WASHINGTON (AP) ― The head of the U.S. Senate Intelligence Committee accused the CIA on Tuesday of criminal activity in improperly searching a computer network set up for lawmakers investigating allegations that the agency used torture in terror investigations during the Bush administration.
Democrat Dianne Feinstein, in an extraordinary speech on the Senate floor, publicly aired an intense but formerly quiet dispute between Congress and the spy agency. She said the matter has been referred to the Justice Department for further investigation.
Feinstein’s accusation is the latest storm to hit the U.S. intelligence community, which has been reeling from former NSA systems analyst Edward Snowden’s revelations about its mass surveillance programs.
While the monitoring outlined by Feinstein appears far more limited than in the NSA scandal, the backlash could be significant because it involved the panel that oversees the CIA’s programs and funding.
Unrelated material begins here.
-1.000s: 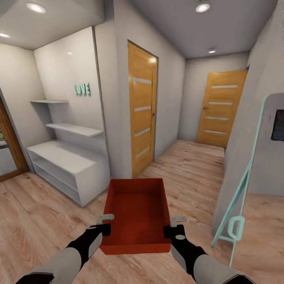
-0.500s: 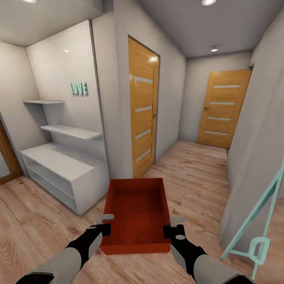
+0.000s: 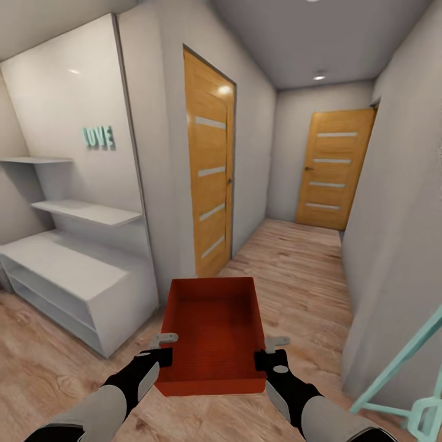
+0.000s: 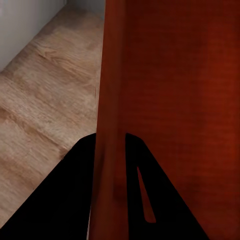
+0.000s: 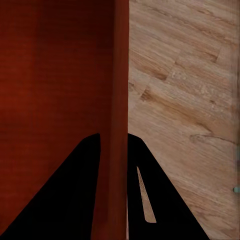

The criticism by Feinstein is particularly biting because she has been one of the main defenders of intelligence agencies at a time that they have been sharply criticized at home and abroad. Feinstein said she has sought an apology but said the CIA has been silent.
CIA Director John Brennan, asked about Feinstein’s accusations, said the agency was not trying to stop the committee’s report and that it had not hacked into Senate computers. He said the appropriate authorities would look at the matter further and “I defer to them to determine whether or not there was any violation of law or principle.”
The White House said President Barack Obama agrees with Brennan that it’s important to get to the bottom of whether the spy agency committed violated any laws with respect to a Senate panel’s investigation. White House spokesman Jay Carney did not take sides between the CIA and Feinstein. He said can’t comment because there‘s an ongoing review by an inspector general and that the matter has also been referred to the Justice Department.